De Voorzitter stelt voor deze missives voor kennisgeving aan te nemen. De bijlagen zijn neergelegd op de afdeling inhoudelijke ondersteuning ter inzage voor de leden;
3. de volgende geschriften:
een, van M.R., inzake brief betreffende handelen Nationale ombudsman (griffienr. 155168).

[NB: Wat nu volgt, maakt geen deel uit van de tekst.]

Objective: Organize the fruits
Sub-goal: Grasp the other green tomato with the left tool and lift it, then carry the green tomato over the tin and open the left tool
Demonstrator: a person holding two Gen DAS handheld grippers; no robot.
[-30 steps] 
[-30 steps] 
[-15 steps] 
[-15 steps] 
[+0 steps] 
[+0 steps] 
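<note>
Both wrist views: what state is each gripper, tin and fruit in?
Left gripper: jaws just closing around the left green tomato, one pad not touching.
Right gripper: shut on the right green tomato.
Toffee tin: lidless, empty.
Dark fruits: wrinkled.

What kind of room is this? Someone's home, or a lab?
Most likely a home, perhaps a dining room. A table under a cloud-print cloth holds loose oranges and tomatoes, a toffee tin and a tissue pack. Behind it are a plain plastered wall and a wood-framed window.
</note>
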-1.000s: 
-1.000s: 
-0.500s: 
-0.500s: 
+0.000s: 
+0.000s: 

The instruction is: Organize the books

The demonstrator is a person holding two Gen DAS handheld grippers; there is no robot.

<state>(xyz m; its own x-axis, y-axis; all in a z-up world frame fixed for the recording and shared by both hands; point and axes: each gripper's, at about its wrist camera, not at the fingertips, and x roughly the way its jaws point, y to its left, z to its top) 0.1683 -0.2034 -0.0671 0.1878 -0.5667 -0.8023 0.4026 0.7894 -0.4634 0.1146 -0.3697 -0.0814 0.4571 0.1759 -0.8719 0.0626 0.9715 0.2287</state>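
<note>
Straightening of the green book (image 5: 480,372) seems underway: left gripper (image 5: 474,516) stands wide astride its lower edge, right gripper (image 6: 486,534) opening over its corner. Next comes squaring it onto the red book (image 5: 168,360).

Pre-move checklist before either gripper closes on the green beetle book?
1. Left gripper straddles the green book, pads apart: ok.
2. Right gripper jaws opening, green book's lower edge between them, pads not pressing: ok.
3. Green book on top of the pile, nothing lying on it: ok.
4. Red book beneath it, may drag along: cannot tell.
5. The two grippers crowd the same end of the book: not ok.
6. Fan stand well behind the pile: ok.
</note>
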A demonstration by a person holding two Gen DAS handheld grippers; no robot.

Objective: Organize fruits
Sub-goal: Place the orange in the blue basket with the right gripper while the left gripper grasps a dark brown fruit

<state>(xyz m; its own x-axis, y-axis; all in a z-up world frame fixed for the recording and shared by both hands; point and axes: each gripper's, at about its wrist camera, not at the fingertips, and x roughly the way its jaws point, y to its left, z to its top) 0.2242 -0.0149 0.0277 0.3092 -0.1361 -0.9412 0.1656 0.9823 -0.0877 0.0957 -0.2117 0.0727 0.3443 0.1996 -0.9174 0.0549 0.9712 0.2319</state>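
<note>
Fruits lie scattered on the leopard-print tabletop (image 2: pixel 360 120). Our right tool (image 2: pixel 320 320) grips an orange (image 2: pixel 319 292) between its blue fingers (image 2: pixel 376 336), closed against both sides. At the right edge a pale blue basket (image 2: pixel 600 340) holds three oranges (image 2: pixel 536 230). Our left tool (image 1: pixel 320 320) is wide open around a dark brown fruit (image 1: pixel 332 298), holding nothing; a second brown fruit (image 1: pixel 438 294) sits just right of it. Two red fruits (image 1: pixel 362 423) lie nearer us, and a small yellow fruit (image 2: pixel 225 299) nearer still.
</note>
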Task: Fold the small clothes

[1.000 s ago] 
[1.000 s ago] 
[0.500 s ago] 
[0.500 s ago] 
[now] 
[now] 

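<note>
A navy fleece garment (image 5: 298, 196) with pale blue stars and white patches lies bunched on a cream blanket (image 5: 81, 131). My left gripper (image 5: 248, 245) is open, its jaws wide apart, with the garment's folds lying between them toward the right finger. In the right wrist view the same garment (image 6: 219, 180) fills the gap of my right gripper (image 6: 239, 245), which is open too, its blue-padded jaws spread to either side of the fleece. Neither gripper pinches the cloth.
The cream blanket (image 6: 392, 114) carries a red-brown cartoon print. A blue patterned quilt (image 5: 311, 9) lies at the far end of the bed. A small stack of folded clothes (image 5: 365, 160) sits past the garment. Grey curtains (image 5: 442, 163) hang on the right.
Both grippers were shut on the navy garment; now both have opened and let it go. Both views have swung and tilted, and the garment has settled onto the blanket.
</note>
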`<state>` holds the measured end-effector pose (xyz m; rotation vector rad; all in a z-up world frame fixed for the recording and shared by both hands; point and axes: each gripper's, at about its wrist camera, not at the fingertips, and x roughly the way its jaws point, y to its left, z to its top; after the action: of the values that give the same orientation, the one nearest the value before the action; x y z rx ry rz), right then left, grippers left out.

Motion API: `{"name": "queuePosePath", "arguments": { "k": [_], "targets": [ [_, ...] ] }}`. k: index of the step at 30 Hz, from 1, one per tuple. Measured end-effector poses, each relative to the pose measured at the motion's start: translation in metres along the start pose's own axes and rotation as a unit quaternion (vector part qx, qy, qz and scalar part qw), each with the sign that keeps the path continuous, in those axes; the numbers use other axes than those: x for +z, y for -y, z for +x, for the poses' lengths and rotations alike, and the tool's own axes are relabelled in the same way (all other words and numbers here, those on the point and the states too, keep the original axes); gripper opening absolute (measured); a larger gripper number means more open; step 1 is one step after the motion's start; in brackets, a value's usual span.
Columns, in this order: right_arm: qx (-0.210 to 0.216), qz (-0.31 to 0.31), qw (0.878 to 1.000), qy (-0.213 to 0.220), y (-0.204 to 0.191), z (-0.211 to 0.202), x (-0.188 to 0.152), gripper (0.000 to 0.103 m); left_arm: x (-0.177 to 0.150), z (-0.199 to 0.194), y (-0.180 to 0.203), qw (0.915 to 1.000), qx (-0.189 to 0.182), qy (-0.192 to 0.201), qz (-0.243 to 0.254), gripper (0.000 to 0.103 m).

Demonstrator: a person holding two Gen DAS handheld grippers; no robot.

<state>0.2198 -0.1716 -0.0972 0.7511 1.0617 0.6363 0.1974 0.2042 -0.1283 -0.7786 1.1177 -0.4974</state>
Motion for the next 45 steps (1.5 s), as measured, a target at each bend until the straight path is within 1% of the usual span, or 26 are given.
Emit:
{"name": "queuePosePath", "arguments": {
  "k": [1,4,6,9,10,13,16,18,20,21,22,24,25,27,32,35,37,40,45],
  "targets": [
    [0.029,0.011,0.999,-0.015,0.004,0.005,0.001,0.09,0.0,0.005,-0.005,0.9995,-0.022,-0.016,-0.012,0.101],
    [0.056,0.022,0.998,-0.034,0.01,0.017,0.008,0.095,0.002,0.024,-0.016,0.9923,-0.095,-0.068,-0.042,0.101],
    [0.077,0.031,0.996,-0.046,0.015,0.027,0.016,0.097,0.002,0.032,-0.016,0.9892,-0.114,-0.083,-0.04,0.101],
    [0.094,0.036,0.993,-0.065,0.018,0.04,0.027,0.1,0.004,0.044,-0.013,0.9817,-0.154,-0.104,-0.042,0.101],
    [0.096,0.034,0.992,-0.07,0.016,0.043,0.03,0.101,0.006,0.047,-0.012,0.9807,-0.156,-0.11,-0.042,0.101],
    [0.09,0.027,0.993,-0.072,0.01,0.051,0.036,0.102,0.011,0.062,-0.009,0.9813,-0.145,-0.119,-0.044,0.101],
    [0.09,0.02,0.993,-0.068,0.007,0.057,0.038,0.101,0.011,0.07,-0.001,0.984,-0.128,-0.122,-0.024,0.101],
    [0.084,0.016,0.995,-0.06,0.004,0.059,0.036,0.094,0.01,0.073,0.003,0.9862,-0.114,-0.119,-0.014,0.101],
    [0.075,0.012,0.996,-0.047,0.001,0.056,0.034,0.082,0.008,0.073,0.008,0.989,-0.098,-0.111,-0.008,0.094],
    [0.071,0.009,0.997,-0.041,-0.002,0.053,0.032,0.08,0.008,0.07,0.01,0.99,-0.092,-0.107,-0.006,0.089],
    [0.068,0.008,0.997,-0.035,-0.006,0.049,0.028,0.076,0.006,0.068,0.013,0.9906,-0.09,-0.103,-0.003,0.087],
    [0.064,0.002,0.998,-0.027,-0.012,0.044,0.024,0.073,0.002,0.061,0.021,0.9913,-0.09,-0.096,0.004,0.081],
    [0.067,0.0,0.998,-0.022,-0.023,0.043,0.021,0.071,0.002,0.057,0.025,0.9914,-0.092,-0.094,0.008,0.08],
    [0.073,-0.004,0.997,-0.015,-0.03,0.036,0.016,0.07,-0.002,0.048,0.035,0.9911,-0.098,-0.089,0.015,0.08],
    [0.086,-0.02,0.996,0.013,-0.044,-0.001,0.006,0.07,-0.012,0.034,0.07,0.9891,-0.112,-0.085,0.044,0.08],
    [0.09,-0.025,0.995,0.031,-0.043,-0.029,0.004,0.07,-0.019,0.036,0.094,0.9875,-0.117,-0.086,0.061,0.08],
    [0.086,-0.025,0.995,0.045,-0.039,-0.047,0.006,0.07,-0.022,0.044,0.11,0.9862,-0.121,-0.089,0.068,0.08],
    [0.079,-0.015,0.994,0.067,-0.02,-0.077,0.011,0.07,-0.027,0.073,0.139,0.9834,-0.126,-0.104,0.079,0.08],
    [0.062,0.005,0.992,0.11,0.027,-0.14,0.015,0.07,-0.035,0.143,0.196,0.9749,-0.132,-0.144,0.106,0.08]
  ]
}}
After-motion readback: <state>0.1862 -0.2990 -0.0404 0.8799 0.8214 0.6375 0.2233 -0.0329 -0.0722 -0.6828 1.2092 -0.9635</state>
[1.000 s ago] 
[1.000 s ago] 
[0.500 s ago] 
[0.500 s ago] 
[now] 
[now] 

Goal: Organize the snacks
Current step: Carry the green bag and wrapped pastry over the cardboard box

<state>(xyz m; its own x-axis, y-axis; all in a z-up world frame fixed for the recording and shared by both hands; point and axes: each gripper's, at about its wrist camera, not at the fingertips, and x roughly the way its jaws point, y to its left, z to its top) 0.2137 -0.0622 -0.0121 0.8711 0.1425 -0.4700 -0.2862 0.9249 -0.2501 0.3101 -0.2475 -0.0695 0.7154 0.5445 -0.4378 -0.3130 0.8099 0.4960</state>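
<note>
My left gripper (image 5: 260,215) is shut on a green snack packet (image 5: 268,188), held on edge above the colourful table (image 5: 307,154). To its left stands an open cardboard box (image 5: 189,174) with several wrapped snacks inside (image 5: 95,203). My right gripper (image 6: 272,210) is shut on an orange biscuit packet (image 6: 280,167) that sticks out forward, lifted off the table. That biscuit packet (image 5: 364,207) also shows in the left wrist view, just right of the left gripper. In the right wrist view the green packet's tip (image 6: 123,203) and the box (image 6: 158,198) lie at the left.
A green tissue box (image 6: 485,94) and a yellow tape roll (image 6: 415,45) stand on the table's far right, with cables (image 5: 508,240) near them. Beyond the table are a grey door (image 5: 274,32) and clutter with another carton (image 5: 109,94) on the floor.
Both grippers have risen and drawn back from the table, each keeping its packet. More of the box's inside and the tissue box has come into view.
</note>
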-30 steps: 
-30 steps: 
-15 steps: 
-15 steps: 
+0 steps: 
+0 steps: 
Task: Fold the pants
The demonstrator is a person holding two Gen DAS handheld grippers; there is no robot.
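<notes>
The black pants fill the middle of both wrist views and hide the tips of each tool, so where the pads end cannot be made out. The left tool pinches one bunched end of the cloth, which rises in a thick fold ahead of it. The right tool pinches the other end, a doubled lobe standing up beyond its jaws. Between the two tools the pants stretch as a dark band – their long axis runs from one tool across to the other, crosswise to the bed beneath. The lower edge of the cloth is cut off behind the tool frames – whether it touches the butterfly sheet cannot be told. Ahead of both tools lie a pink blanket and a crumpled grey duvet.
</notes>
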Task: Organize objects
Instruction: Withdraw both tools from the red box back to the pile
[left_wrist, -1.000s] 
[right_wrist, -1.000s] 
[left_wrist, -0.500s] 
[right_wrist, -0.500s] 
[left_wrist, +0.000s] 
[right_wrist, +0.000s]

Dit geschrift wordt van belang geacht voor de leden van de vaste commissie voor Veiligheid en Justitie;
een, van A.d.W. te K., inzake K5-K6 Krimpenerwaard (griffienr. 155099.01);
een, van M.J.A.B. te D., inzake verzoek tegen speculatie via de Huurwet (griffienr. 155167).
Deze geschriften worden van belang geacht voor de leden van de vaste commissie voor Binnenlandse Zaken en de Hoge Colleges van Staat/Algemene Zaken en Huis van de Koning;
een, van M., inzake luchtverontreiniging scooters (griffienr. 155156).
Dit geschrift wordt van belang geacht voor de leden van de vaste commissie voor Infrastructuur en Milieu;
een, van A.H.R. te H., inzake brandbrief betreffende mantelzorgboete (griffienr. 155020.14);
een, van J.B. te L., inzake dagloonbesluit (griffienr. 155154);
een, van B.v.d.M. te Z., inzake participatiewet (griffienr. 154865.16);
een, van U.H.v.B., inzake mantelzorgboete (griffienr. 155020.15);
een, van J.M. te M., inzake mantelzorgboete (griffienr. 155020.16);
een, van M., inzake onderzoek antidepressiva (griffienr. 155157);
een, van J.v.-v.d.S. te M., inzake partnertoeslag (griffienr. 150767.41).
Deze geschriften worden van belang geacht voor de leden van de vaste commissie voor Sociale Zaken en Werkgelegenheid.